The UAE’s new astronauts, Mohammed Al Mulla and Nora Al Matrooshi, visited the Nasa Johnson Space Centre in Houston ahead of the start of an intense 30-month training programme in December.
They joined Hazza Al Mansouri, the first Emirati astronaut to go to space, and reserve astronaut Sultan Al Neyadi at the centre, both of whom have already completed half of their training, including learning how to perform spacewalks and flying supersonic jets.
It is the first time all four Emirati astronauts have gathered together since the two new recruits were announced earlier this year.
Mr Al Mulla and Ms Matrooshi, the Arab world’s first woman astronaut, have been honing their skills at the Mohammed bin Rashid Space Centre in Dubai while they waited for the next stage of their journey at Nasa to begin.

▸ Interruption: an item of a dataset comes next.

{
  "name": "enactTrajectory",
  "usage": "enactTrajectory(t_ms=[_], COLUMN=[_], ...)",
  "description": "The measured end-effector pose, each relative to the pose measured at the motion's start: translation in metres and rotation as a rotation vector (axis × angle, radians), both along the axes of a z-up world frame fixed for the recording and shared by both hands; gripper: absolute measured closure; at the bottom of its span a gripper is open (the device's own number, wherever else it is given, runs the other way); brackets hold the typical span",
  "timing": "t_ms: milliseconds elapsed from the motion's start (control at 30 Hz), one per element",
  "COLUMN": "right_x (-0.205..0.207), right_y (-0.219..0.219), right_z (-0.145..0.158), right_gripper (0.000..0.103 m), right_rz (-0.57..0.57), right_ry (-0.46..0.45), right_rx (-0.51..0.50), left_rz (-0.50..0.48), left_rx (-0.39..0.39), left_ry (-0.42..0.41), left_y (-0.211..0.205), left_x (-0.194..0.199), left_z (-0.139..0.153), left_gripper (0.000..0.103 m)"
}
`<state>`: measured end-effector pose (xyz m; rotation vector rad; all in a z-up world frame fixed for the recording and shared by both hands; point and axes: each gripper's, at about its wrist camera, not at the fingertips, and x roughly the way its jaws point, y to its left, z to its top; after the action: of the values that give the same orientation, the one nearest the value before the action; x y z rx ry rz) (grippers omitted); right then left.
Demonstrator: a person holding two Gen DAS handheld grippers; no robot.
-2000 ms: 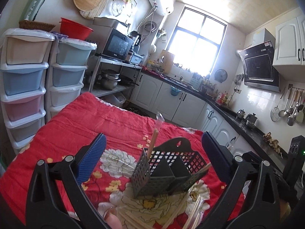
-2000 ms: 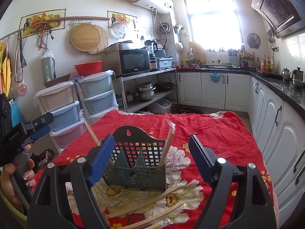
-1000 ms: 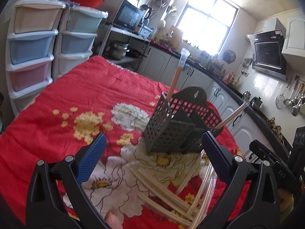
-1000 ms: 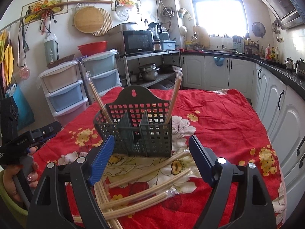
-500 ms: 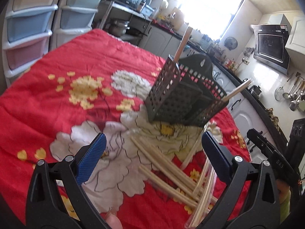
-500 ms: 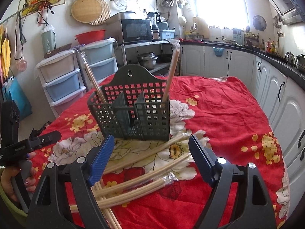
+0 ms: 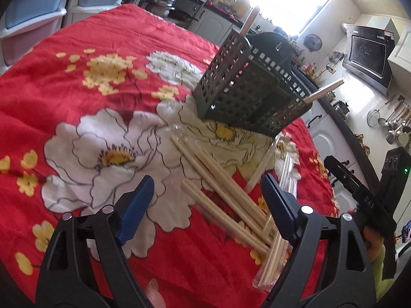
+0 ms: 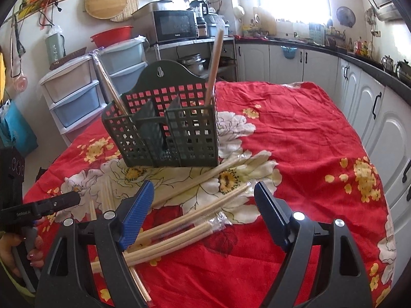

“Nora Al Matrooshi and Mohammad Al Mulla visited Nasa’s Johnson Space Centre, accompanied by the UAE Astronaut Programme’s team,” the Mohammed bin Rashid Space Centre said.
“Al Matrooshi and Al Mulla will join astronauts Hazza Al Mansouri and Sultan Al Neyadi in December for the 2021 Nasa Astronaut Candidate Class.”
The training at Nasa is intense and astronauts-in-training are required to master the systems of the International Space Station (ISS) and fly T-38 jets, which move faster than the speed of sound.
Once the astronauts graduate, they will be eligible for Nasa-led missions.
While, the UAE’s first two astronauts are familiar with the hardships that come with space training, it would be a new experience for Ms Al Matrooshi and Mr Mulla.
Maj Al Mansouri, who spent eight days on the ISS, and Dr Al Neyadi also spent one year training in Russia from 2018 to 2019.
Ms Matrooshi, a mechanical engineer, said she was thrilled about her upcoming training, as she likes pursuing adventurous tasks.
“I feel prepared and excited, because I like to think of myself as a very adventurous person. I love the fact that I'll be put in situations I'm not used to. So, I'll be pushed out of my comfort zone. I feel like that's very exciting,” she told The National previously.
Mr Al Mulla, a helicopter pilot for Dubai Police, said he hopes to complete the training successfully, as he is eager to venture to space soon.
He said his previous experience as a helicopter pilot would serve him well during the rigorous Nasa training regime.
“In the past 15 years as a helicopter pilot, I’ve been through a lot of emergencies. This is not something new to me – emergencies and procedures,” he said.
“I have the experience in terms of fear. I also have the experience regarding fear control, plus emergencies. Hopefully, after training I’ll be very good.”